> **REQUIRED WORK**: Once you have read the data below, write it all out exactly.

> **INFORMATION SHOWN**:
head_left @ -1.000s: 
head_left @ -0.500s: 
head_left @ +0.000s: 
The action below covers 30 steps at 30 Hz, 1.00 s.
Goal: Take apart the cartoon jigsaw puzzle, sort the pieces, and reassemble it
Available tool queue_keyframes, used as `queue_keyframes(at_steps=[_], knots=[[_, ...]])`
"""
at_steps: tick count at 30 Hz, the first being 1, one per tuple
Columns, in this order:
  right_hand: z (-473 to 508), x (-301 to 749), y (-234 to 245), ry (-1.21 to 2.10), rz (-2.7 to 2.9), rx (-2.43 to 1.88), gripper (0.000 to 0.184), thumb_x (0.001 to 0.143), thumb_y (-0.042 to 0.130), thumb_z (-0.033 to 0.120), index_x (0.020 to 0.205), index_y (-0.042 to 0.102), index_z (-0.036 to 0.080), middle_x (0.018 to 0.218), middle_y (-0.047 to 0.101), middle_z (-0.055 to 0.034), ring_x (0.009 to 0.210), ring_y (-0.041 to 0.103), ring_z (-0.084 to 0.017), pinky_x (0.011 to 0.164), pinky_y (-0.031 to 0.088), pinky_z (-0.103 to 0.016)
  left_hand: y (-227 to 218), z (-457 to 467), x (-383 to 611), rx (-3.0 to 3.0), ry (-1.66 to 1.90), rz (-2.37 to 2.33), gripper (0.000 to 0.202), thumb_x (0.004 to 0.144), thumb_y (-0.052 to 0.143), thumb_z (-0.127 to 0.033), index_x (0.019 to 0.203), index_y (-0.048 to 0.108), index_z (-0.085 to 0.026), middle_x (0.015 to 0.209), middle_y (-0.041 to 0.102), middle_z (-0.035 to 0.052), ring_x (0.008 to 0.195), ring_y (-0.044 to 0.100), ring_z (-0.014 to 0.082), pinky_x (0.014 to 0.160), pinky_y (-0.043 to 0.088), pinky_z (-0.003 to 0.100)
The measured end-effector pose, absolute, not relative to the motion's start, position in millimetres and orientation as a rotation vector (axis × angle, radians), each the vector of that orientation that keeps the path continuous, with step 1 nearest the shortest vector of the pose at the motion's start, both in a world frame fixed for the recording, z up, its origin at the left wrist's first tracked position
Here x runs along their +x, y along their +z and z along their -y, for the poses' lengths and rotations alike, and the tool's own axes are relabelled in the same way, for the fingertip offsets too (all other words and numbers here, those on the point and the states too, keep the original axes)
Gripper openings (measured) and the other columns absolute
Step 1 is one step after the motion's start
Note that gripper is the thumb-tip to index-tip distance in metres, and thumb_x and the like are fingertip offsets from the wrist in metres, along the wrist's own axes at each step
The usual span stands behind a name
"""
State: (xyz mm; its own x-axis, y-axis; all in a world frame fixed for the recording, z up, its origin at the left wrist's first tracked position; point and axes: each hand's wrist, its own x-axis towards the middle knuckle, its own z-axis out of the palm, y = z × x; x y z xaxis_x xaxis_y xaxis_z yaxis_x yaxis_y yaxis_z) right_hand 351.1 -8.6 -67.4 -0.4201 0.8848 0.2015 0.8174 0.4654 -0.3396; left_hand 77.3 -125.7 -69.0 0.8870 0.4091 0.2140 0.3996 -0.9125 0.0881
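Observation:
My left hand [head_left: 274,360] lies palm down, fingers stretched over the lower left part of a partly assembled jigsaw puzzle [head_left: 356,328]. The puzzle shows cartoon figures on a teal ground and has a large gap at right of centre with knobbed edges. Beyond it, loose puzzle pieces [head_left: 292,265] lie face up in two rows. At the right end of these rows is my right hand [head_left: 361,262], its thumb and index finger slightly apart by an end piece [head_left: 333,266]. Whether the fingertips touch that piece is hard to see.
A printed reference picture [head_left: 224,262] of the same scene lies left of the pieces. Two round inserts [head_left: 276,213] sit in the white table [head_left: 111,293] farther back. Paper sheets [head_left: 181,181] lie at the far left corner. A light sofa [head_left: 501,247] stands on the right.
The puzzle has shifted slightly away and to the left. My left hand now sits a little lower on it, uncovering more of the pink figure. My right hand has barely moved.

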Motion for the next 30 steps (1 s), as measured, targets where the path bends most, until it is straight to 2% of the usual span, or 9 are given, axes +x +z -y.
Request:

> **REPLY TO THE EXERCISE**:
head_left @ -1.000s: 
head_left @ -0.500s: 
head_left @ +0.000s: 
The action below covers 30 steps at 30 Hz, 1.00 s.
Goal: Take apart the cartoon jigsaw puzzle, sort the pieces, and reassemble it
Available tool queue_keyframes, used as `queue_keyframes(at_steps=[_], knots=[[_, ...]])`
"""
at_steps: tick count at 30 Hz, the first being 1, one per tuple
Columns, in this order:
  right_hand: z (-473 to 508), x (-301 to 749), y (-234 to 245), ry (-1.21 to 2.10), rz (-2.7 to 2.9), rx (-2.43 to 1.88), gripper (0.000 to 0.184), thumb_x (0.001 to 0.143), thumb_y (-0.042 to 0.130), thumb_z (-0.033 to 0.120), index_x (0.020 to 0.205), index_y (-0.042 to 0.102), index_z (-0.036 to 0.080), middle_x (0.018 to 0.218), middle_y (-0.047 to 0.101), middle_z (-0.055 to 0.034), ring_x (0.009 to 0.210), ring_y (-0.041 to 0.103), ring_z (-0.084 to 0.017), pinky_x (0.011 to 0.164), pinky_y (-0.031 to 0.088), pinky_z (-0.103 to 0.016)
  left_hand: y (-227 to 218), z (-457 to 467), x (-383 to 611), rx (-3.0 to 3.0), ry (-1.66 to 1.90), rz (-2.37 to 2.33), gripper (0.000 to 0.202), thumb_x (0.004 to 0.144), thumb_y (-0.052 to 0.143), thumb_z (-0.127 to 0.033), index_x (0.019 to 0.203), index_y (-0.048 to 0.108), index_z (-0.085 to 0.026), middle_x (0.015 to 0.209), middle_y (-0.041 to 0.102), middle_z (-0.035 to 0.052), ring_x (0.008 to 0.195), ring_y (-0.044 to 0.100), ring_z (-0.014 to 0.082), pinky_x (0.014 to 0.160), pinky_y (-0.043 to 0.088), pinky_z (-0.003 to 0.100)
The measured end-effector pose, absolute, not relative to the motion's start, position in millimetres and orientation as a rotation vector (axis × angle, radians), each the vector of that orientation that keeps the path continuous, with step 1 nearest the shortest vector of the pose at the motion's start, both in a world frame fixed for the recording, z up, its origin at the left wrist's first tracked position
Here x runs along their +x, y along their +z and z along their -y, for the poses' lengths and rotations alike, and the tool's own axes are relabelled in the same way, for the fingertip offsets too (all other words and numbers here, those on the point and the states too, keep the original axes)
Gripper openings (measured) and the other columns absolute
Step 1 is one step after the motion's start
Note that gripper is the thumb-tip to index-tip distance in metres, and thumb_x and the like are fingertip offsets from the wrist in metres, along the wrist's own axes at each step
The usual span stands behind a name
"""
State: (xyz mm; its own x-axis, y-axis; all in a world frame fixed for the recording, z up, its origin at the left wrist's first tracked position; point and axes: each hand's wrist, its own x-axis towards the middle knuckle, its own z-axis out of the palm, y = z × x; x y z xaxis_x xaxis_y xaxis_z yaxis_x yaxis_y yaxis_z) right_hand 351.1 -8.6 -67.4 -0.4201 0.8848 0.2015 0.8174 0.4654 -0.3396; left_hand 77.3 -125.7 -69.0 0.8870 0.4091 0.2140 0.3996 -0.9125 0.0881
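Observation:
My left hand [head_left: 274,360] lies palm down, fingers stretched over the lower left part of a partly assembled jigsaw puzzle [head_left: 356,328]. The puzzle shows cartoon figures on a teal ground and has a large gap at right of centre with knobbed edges. Beyond it, loose puzzle pieces [head_left: 292,265] lie face up in two rows. At the right end of these rows is my right hand [head_left: 361,262], its thumb and index finger slightly apart by an end piece [head_left: 333,266]. Whether the fingertips touch that piece is hard to see.
A printed reference picture [head_left: 224,262] of the same scene lies left of the pieces. Two round inserts [head_left: 276,213] sit in the white table [head_left: 111,293] farther back. Paper sheets [head_left: 181,181] lie at the far left corner. A light sofa [head_left: 501,247] stands on the right.
The puzzle has shifted slightly away and to the left. My left hand now sits a little lower on it, uncovering more of the pink figure. My right hand has barely moved.
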
Motion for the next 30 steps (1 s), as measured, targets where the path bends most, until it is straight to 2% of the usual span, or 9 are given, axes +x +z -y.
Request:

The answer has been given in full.